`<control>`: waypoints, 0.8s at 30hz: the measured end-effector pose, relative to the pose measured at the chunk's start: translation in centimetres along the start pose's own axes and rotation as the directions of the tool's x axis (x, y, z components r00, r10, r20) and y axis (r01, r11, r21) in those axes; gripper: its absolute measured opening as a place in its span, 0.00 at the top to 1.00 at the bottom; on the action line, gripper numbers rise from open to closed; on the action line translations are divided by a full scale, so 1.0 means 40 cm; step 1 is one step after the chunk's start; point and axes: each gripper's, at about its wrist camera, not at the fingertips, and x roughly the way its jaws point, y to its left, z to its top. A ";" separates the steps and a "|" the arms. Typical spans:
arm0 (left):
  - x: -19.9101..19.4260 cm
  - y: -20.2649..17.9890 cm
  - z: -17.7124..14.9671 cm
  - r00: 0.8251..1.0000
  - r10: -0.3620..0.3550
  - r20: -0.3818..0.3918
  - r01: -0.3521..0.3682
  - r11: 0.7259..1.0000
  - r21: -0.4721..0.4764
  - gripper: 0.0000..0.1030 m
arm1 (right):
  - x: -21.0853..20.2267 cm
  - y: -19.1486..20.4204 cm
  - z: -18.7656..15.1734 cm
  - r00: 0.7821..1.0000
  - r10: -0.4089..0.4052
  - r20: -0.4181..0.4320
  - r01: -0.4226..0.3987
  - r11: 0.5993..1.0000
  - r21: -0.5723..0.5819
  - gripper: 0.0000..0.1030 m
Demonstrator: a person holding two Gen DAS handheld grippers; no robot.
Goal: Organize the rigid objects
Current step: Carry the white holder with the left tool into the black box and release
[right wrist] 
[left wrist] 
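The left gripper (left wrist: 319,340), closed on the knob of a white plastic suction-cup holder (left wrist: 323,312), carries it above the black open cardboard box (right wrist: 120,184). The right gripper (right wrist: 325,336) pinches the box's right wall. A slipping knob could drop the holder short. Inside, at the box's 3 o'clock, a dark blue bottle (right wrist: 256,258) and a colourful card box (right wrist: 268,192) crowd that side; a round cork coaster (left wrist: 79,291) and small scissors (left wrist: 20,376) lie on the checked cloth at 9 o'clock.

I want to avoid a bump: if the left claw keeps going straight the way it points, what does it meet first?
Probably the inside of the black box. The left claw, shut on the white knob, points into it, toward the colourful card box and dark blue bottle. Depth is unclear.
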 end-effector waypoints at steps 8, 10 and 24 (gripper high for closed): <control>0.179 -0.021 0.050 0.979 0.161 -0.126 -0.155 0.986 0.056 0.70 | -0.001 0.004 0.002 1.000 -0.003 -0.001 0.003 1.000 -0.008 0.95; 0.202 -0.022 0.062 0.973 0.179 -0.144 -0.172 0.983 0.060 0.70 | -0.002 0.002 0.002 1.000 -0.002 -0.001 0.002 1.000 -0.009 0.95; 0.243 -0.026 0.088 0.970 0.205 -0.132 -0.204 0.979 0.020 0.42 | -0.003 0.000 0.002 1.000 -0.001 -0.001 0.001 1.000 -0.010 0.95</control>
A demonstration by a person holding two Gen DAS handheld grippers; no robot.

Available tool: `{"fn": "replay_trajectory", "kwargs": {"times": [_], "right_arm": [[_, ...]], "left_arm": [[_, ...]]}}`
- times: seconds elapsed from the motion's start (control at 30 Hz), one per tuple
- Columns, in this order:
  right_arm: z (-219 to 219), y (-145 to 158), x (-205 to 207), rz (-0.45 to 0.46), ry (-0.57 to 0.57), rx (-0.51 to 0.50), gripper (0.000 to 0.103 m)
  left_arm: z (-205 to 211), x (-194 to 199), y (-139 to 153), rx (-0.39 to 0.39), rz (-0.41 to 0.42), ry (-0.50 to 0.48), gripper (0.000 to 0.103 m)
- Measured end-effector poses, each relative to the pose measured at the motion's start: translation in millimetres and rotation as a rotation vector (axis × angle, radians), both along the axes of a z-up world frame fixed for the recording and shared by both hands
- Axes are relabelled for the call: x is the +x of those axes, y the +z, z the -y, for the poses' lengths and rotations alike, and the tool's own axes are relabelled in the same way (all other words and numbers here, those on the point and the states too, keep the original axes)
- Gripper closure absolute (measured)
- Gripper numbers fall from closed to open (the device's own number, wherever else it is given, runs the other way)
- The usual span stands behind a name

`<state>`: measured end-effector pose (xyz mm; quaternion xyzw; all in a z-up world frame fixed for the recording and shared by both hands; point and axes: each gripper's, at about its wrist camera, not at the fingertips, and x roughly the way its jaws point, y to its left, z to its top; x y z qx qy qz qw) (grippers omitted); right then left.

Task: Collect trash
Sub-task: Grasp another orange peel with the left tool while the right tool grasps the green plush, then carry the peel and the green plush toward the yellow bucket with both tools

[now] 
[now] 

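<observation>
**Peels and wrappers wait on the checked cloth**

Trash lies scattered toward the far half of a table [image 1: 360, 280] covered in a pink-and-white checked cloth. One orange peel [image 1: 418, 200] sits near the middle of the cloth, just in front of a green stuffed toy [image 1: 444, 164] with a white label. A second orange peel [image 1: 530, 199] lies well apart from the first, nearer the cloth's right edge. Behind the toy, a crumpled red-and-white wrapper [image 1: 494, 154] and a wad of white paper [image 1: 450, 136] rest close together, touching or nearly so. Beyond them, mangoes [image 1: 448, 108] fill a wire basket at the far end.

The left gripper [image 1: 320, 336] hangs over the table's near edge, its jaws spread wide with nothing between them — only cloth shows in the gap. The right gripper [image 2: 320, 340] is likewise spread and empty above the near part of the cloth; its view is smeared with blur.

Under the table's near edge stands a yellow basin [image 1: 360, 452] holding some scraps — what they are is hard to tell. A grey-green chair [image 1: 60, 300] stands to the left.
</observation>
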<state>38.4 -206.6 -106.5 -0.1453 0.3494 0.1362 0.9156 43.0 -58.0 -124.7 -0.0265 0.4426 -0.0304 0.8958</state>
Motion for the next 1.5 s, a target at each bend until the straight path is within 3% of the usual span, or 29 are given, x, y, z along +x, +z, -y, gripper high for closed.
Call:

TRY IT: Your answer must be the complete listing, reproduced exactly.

WRITTEN SOLUTION:
`<control>`: waypoints, 0.8s at 30hz: the measured end-effector pose, relative to the pose measured at the chunk's start: translation in centimetres along the start pose's own axes and rotation as the directions of the tool's x axis (x, y, z components r00, r10, r20) and y axis (r01, r11, r21) in those axes; gripper: its absolute measured opening as a place in its span, 0.00 at the top to 1.00 at the bottom; on the action line, gripper numbers rise from open to closed; on the action line translations are divided by a full scale, so 1.0 means 40 cm; step 1 is one step after the chunk's start; point and axes: each gripper's, at about its wrist camera, not at the fingertips, and x roughly the way its jaws point, y to its left, z to its top. A ";" separates the steps and a "|" the arms. Typical spans:
arm0 (left):
  - x: -19.9101..19.4260 cm
  - y: -20.2649..17.9890 cm
  - z: -17.7124..14.9671 cm
  - r00: 0.8251..1.0000
  - r10: -0.3620..0.3550
  - r20: -0.3818..0.3918
  - r01: -0.3521..0.3682
  - r11: 0.7259..1.0000
  - r21: -0.4721..0.4764
  - gripper: 0.0000..0.1030 m
arm1 (right):
  - x: -21.0853..20.2267 cm
  - y: -19.1486..20.4204 cm
  - z: -18.7656..15.1734 cm
  - r00: 0.7821..1.0000
  - r10: -0.4089..0.4052
  - r20: -0.4181..0.4320
  - r01: -0.4226..0.3987
  - r11: 0.5993..1.0000
  - r21: -0.5723..0.5819
  - gripper: 0.0000..0.1030 m
Demonstrator: a person holding two Gen DAS handheld grippers; no robot.
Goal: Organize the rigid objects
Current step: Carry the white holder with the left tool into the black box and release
[right wrist] 
[left wrist] 
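The left gripper (left wrist: 319,340), closed on the knob of a white plastic suction-cup holder (left wrist: 323,312), carries it above the black open cardboard box (right wrist: 120,184). The right gripper (right wrist: 325,336) pinches the box's right wall. A slipping knob could drop the holder short. Inside, at the box's 3 o'clock, a dark blue bottle (right wrist: 256,258) and a colourful card box (right wrist: 268,192) crowd that side; a round cork coaster (left wrist: 79,291) and small scissors (left wrist: 20,376) lie on the checked cloth at 9 o'clock.

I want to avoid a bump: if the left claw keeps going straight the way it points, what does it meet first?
Probably the inside of the black box. The left claw, shut on the white knob, points into it, toward the colourful card box and dark blue bottle. Depth is unclear.
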 end-effector waypoints at steps 8, 10 and 24 (gripper high for closed): <control>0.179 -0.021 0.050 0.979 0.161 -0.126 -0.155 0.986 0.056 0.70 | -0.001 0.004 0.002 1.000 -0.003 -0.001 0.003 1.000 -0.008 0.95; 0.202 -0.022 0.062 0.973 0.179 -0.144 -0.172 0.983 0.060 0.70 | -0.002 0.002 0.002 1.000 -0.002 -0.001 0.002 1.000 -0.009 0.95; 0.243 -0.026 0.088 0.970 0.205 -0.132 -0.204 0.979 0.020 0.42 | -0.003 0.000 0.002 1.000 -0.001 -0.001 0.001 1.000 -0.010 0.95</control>
A demonstration by a person holding two Gen DAS handheld grippers; no robot.

Available tool: `{"fn": "replay_trajectory", "kwargs": {"times": [_], "right_arm": [[_, ...]], "left_arm": [[_, ...]]}}`
- times: seconds elapsed from the motion's start (control at 30 Hz), one per tuple
- Columns, in this order:
  right_arm: z (-219 to 219), y (-145 to 158), x (-205 to 207), rz (-0.45 to 0.46), ry (-0.57 to 0.57), rx (-0.51 to 0.50), gripper (0.000 to 0.103 m)
  left_arm: z (-205 to 211), x (-194 to 199), y (-139 to 153), rx (-0.39 to 0.39), rz (-0.41 to 0.42), ry (-0.50 to 0.48), gripper (0.000 to 0.103 m)
- Measured end-effector poses, each relative to the pose measured at the motion's start: translation in millimetres and rotation as a rotation vector (axis × angle, radians), both along the axes of a z-up world frame fixed for the recording and shared by both hands
- Axes are relabelled for the call: x is the +x of those axes, y the +z, z the -y, for the poses' lengths and rotations alike, and the tool's own axes are relabelled in the same way (all other words and numbers here, those on the point and the states too, keep the original axes)
- Gripper closure absolute (measured)
- Gripper numbers fall from closed to open (the device's own number, wherever else it is given, runs the other way)
- The usual span stands behind a name

`<state>`: measured end-effector pose (xyz mm; quaternion xyzw; all in a z-up world frame fixed for the recording and shared by both hands; point and axes: each gripper's, at about its wrist camera, not at the fingertips, and x roughly the way its jaws point, y to its left, z to its top; x y z qx qy qz qw) (grippers omitted); right then left.

Task: Collect trash
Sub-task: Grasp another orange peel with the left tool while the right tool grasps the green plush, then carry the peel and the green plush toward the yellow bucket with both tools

[now] 
[now] 

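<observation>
**Peels and wrappers wait on the checked cloth**

Trash lies scattered toward the far half of a table [image 1: 360, 280] covered in a pink-and-white checked cloth. One orange peel [image 1: 418, 200] sits near the middle of the cloth, just in front of a green stuffed toy [image 1: 444, 164] with a white label. A second orange peel [image 1: 530, 199] lies well apart from the first, nearer the cloth's right edge. Behind the toy, a crumpled red-and-white wrapper [image 1: 494, 154] and a wad of white paper [image 1: 450, 136] rest close together, touching or nearly so. Beyond them, mangoes [image 1: 448, 108] fill a wire basket at the far end.

The left gripper [image 1: 320, 336] hangs over the table's near edge, its jaws spread wide with nothing between them — only cloth shows in the gap. The right gripper [image 2: 320, 340] is likewise spread and empty above the near part of the cloth; its view is smeared with blur.

Under the table's near edge stands a yellow basin [image 1: 360, 452] holding some scraps — what they are is hard to tell. A grey-green chair [image 1: 60, 300] stands to the left.
</observation>
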<state>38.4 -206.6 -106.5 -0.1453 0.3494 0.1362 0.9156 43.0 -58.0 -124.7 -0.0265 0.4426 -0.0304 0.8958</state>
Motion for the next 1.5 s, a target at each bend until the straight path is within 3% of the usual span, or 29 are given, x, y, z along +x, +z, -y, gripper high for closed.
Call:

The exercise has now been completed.